At the Bier of a Young Artist
|At the Bier of a Young Artist|
|by Carl Nielsen|
Holmen's Cemetery Chapel where the work was first performed
|Native name||Ved en ung Kunstners Baare|
|Dedication||for the funeral of Oluf Hartmann|
|Performed||21 January 2010Copenhagen:|
Oluf Hartmann was the son of composer Emil Hartmann and the brother of Bodil Neergaard, the lady of Fuglsang Manor, a gathering place for musicians and artists on the Danish island of Lolland. Hartmann died on Sunday, 16 January 1910. By the following Wednesday, Nielsen had completed the draft of his "Andante lamentoso". Perhaps originally written for string quartet, the piece was later adapted by the composer for string orchestra.

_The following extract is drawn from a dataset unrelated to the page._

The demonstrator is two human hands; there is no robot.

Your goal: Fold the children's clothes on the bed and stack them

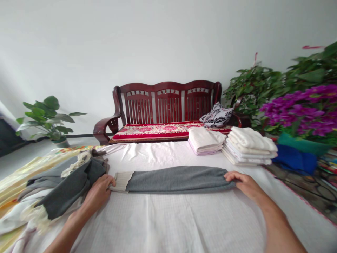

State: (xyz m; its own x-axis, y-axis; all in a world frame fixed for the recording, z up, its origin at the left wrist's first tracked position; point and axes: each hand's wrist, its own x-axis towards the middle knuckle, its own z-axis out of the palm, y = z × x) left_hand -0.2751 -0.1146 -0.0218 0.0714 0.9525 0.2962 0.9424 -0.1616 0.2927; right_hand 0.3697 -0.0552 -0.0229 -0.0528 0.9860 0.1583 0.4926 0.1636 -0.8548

The four-minute piece in E-flat minor was first performed by the Gade Quartet at Oluf Hartmann’s funeral on 21 January in the chapel at Holmen’s Cemetery in Copenhagen. By April 1912, Nielsen had adapted it for strings in connection with an Easter concert he conducted at the Church of Our Lady in Copenhagen. He conducted the piece on several other occasions during his lifetime and it was also played at his funeral on 9 October 1931 by his son-in-law Emil Telmányi's chamber orchestra.
The piece has been known under different names. It was first entitled "Andante doloroso" for the concerts in Copenhagen in 1912 and then it became known as "Andante dolorosa (Ved en ung Kunstners Baare)" or "Andante dolorosa (At the Bier of a Young Artist)".
Writing in connection with Deutsche Grammophon's recording by the Emerson String Quartet, Anthony Burton writes: "In the dark key of E flat minor, with an initially subdued middle section in D major and a calm major-key ending, it has a poignant intensity quite remarkable for a work of its modest duration".